### To do
Set down the data below in full and exactly, minus the pictures.

[The data]

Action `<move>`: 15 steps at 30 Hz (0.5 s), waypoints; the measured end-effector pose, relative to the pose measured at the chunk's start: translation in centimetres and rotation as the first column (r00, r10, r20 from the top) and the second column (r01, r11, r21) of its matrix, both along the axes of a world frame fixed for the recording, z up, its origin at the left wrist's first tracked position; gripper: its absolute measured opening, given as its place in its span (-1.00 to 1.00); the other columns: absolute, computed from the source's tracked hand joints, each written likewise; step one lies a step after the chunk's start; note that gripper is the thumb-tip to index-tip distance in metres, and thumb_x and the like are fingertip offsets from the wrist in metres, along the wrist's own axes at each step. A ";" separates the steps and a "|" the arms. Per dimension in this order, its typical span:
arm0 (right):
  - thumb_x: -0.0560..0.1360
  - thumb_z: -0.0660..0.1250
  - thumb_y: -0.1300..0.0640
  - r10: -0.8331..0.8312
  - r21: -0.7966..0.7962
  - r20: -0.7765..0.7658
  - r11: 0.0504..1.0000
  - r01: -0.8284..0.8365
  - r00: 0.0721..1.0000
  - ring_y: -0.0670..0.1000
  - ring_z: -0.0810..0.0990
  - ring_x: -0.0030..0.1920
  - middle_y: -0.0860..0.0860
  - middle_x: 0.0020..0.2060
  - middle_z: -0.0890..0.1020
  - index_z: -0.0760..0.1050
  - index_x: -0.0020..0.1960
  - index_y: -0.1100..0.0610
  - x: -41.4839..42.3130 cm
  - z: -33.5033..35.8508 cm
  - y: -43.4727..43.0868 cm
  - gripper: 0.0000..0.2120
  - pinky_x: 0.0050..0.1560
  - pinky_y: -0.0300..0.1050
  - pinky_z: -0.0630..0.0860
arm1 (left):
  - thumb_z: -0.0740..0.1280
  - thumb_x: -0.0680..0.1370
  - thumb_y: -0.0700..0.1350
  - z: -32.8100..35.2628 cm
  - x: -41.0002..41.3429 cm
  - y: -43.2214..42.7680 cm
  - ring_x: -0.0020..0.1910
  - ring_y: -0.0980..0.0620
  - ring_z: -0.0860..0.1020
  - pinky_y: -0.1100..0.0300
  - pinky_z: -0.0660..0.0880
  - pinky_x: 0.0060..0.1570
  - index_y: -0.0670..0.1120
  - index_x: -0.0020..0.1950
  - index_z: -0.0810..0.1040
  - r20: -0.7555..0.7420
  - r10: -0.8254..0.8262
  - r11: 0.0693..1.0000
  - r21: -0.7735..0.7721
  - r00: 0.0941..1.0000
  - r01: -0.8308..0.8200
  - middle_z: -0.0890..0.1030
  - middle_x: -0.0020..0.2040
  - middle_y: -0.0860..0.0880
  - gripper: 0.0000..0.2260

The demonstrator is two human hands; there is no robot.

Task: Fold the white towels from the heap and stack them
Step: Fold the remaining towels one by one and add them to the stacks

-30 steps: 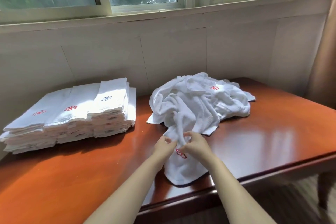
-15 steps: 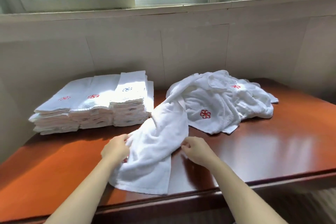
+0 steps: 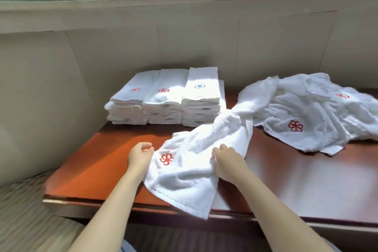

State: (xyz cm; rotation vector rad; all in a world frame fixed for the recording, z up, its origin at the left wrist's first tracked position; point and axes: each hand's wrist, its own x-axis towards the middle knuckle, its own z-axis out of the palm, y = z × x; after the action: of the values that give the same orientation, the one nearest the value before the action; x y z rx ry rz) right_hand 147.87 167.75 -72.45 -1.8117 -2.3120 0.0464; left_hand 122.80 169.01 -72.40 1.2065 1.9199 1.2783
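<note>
Towel (image 3: 192, 172), red pinwheel emblem (image 3: 166, 159), gripped: left hand (image 3: 140, 156), right hand (image 3: 227, 164).

— Where are the folded stacks (image 3: 165, 98)?
— At the back left of the table (image 3: 98, 165), by the wall (image 3: 184, 47). The heap (image 3: 319, 116) lies to their right.
— And the loose towel (image 3: 190, 170)?
— In front of both, between the left hand (image 3: 140, 156) and right hand (image 3: 227, 162), draping over the front edge.
</note>
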 end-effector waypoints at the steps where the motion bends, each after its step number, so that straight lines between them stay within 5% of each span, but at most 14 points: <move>1: 0.55 0.09 0.19 -0.007 -0.001 0.004 1.000 0.007 1.000 0.14 0.40 0.12 0.09 0.11 0.42 0.38 0.18 0.17 -0.2 0.1 0.2 -0.77 -0.01 -0.05 0.39 | 0.28 0.54 -0.21 0.1 -0.4 -0.2 0.02 0.00 0.54 0.18 0.42 -0.01 -0.11 0.10 0.58 -0.073 0.000 1.000 0.001 0.997 0.000 0.60 0.06 -0.06 -0.83; 4: 0.53 0.13 0.18 -0.006 -0.042 -0.001 0.999 0.006 1.000 0.15 0.37 0.17 0.08 0.13 0.42 0.35 0.22 0.13 -0.2 0.4 0.8 -0.73 0.04 -0.03 0.39 | 0.27 0.53 -0.17 0.9 -0.6 -1.4 -0.06 0.09 0.50 0.17 0.43 0.00 -0.02 0.02 0.60 -0.422 -0.057 0.995 0.052 0.905 0.087 0.59 -0.04 0.09 -0.85; 6: 0.52 0.15 0.15 -0.007 -0.071 -0.040 0.997 0.004 0.999 0.15 0.39 0.16 0.09 0.12 0.45 0.32 0.24 0.11 0.0 0.6 1.2 -0.71 0.04 -0.03 0.40 | 0.31 0.52 -0.09 1.7 0.5 -2.6 -0.15 0.15 0.50 0.17 0.45 -0.05 0.04 -0.03 0.58 -0.538 -0.211 0.954 0.069 0.816 0.292 0.56 -0.14 0.16 -0.92; 9: 0.51 0.18 0.12 -0.007 -0.142 -0.123 0.990 -0.010 0.992 0.12 0.45 0.07 0.07 0.06 0.51 0.32 0.22 0.10 0.5 1.1 1.6 -0.72 -0.01 -0.05 0.43 | 0.31 0.51 0.14 1.9 3.5 -4.8 -0.05 0.19 0.49 0.23 0.39 -0.03 0.06 0.18 0.52 -0.602 -0.546 0.766 -0.076 0.583 0.638 0.53 -0.05 0.16 -0.71; 12: 0.49 0.25 0.06 0.002 -0.202 -0.174 0.979 -0.038 0.985 0.06 0.45 -0.10 0.01 -0.10 0.52 0.35 0.14 0.04 0.9 2.1 1.5 -0.76 -0.13 -0.14 0.38 | 0.22 0.39 0.39 0.7 6.3 -6.0 0.25 0.05 0.36 0.12 0.33 0.22 0.08 0.46 0.21 -0.695 -0.626 0.717 -0.334 0.354 0.612 0.39 0.26 0.09 -0.28; 15: 0.46 0.30 0.10 0.054 -0.275 -0.243 0.954 -0.122 0.968 -0.05 0.45 -0.28 -0.08 -0.29 0.50 0.37 0.00 -0.01 0.8 2.8 0.7 -0.85 -0.31 -0.36 0.35 | 0.24 0.45 0.24 0.8 7.7 -5.8 0.25 -0.08 0.37 0.03 0.35 0.22 0.02 0.42 0.23 -0.763 -0.560 0.780 -0.355 0.322 0.515 0.39 0.26 0.01 -0.39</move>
State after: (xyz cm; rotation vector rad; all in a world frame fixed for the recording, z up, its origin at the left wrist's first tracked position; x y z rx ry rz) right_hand 148.67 168.47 -69.61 -1.7125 -2.3083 0.6084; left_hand 130.45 163.20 -71.63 2.5045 1.7394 0.2020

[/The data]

### Task result
Action `<move>`: 15 steps at 30 Hz (0.5 s), waypoints; the measured end-effector pose, relative to the pose measured at the chunk's start: translation in centimetres and rotation as the first column (r00, r10, r20 from the top) and the second column (r01, r11, r21) of its matrix, both along the axes of a world frame fixed for the recording, z up, its origin at the left wrist's first tracked position; gripper: its absolute measured opening, given as its place in its span (-1.00 to 1.00); the other columns: absolute, computed from the source's tracked hand joints, each written likewise; step one lies a step after the chunk's start; note that gripper is the thumb-tip to index-tip distance in metres, and thumb_x and the like are fingertip offsets from the wrist in metres, along the wrist's own axes at each step. A ";" separates the steps and a "|" the arms. Per dimension in this order, its typical span:
arm0 (right):
  - thumb_x: -0.0560..0.1360
  - thumb_z: -0.0660..0.1250
  - thumb_y: -0.1300..0.0640
  - r10: -0.8331..0.8312
  - r21: -0.7966..0.7962
  - r20: -0.7765..0.7658
  - r11: 0.0504..1.0000
  - r01: -0.8284..0.8365
  - r00: 0.0721..1.0000
  - ring_y: -0.0670..0.1000
  - ring_z: -0.0810..0.0990
  - ring_x: -0.0030..0.1920
  - middle_y: -0.0860..0.0860
  - middle_x: 0.0020..0.2060
  - middle_z: -0.0890..0.1020
  - index_z: -0.0760..0.1050
  - index_x: -0.0020..0.1960
  - index_y: -0.1100..0.0610
  - x: -41.4839..42.3130 cm
  - z: -33.5033..35.8508 cm
  - y: -43.4727..43.0868 cm
  - gripper: 0.0000..0.2120
  - pinky_x: 0.0050..0.1560
  - pinky_y: -0.0300..0.1050
  - pinky_z: -0.0630..0.0860
arm1 (left):
  - thumb_z: -0.0740..0.1280
  - thumb_x: -0.0680..0.1370
  - thumb_y: -0.0700..0.1350
  - z: -32.8100..35.2628 cm
  - x: -41.0002..41.3429 cm
  - y: -43.2214..42.7680 cm
  - ring_x: -0.0020..0.1910
  - ring_y: -0.0980..0.0620
  - ring_z: -0.0860..0.1020
  - pinky_y: -0.1100..0.0300
  - pinky_z: -0.0660..0.0880
  - pinky_x: 0.0060..0.1570
  - index_y: -0.0670..0.1120
  - index_x: -0.0020..0.1950
  - index_z: -0.0810..0.1040
  - r20: -0.7555..0.7420
  - r10: -0.8254..0.8262
  - r11: 0.0693..1.0000
  - r21: -0.7735..0.7721
  - r00: 0.0941..1.0000
  - r01: -0.8308..0.8200
  - middle_z: -0.0890..0.1030
  - middle_x: -0.0020..0.2040
  - middle_y: -0.0860..0.0880
  - gripper: 0.0000..0.2260

The demonstrator is two human hands; there is no robot.

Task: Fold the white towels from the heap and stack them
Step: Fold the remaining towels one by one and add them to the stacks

-30 steps: 
-15 steps: 
+0 steps: 

State: (xyz cm; rotation vector rad; all in a world frame fixed for the recording, z up, its origin at the left wrist's first tracked position; point and axes: each hand's wrist, its own x-axis towards the middle knuckle, its own z-axis out of the palm, y = z × x; after the action: of the values that give the same orientation, the one nearest the value before the action; x y z rx ry rz) right_hand 147.87 167.75 -72.45 -1.8117 -2.3120 0.0464; left_hand 122.80 169.01 -72.40 1.2065 1.9199 1.2783
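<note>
Towel (image 3: 192, 172), red pinwheel emblem (image 3: 166, 159), gripped: left hand (image 3: 140, 156), right hand (image 3: 227, 164).

— Where are the folded stacks (image 3: 165, 98)?
— At the back left of the table (image 3: 98, 165), by the wall (image 3: 184, 47). The heap (image 3: 319, 116) lies to their right.
— And the loose towel (image 3: 190, 170)?
— In front of both, between the left hand (image 3: 140, 156) and right hand (image 3: 227, 162), draping over the front edge.
</note>
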 end-effector waypoints at the steps where the motion bends, each after its step number, so that straight lines between them stay within 5% of each span, but at most 14 points: <move>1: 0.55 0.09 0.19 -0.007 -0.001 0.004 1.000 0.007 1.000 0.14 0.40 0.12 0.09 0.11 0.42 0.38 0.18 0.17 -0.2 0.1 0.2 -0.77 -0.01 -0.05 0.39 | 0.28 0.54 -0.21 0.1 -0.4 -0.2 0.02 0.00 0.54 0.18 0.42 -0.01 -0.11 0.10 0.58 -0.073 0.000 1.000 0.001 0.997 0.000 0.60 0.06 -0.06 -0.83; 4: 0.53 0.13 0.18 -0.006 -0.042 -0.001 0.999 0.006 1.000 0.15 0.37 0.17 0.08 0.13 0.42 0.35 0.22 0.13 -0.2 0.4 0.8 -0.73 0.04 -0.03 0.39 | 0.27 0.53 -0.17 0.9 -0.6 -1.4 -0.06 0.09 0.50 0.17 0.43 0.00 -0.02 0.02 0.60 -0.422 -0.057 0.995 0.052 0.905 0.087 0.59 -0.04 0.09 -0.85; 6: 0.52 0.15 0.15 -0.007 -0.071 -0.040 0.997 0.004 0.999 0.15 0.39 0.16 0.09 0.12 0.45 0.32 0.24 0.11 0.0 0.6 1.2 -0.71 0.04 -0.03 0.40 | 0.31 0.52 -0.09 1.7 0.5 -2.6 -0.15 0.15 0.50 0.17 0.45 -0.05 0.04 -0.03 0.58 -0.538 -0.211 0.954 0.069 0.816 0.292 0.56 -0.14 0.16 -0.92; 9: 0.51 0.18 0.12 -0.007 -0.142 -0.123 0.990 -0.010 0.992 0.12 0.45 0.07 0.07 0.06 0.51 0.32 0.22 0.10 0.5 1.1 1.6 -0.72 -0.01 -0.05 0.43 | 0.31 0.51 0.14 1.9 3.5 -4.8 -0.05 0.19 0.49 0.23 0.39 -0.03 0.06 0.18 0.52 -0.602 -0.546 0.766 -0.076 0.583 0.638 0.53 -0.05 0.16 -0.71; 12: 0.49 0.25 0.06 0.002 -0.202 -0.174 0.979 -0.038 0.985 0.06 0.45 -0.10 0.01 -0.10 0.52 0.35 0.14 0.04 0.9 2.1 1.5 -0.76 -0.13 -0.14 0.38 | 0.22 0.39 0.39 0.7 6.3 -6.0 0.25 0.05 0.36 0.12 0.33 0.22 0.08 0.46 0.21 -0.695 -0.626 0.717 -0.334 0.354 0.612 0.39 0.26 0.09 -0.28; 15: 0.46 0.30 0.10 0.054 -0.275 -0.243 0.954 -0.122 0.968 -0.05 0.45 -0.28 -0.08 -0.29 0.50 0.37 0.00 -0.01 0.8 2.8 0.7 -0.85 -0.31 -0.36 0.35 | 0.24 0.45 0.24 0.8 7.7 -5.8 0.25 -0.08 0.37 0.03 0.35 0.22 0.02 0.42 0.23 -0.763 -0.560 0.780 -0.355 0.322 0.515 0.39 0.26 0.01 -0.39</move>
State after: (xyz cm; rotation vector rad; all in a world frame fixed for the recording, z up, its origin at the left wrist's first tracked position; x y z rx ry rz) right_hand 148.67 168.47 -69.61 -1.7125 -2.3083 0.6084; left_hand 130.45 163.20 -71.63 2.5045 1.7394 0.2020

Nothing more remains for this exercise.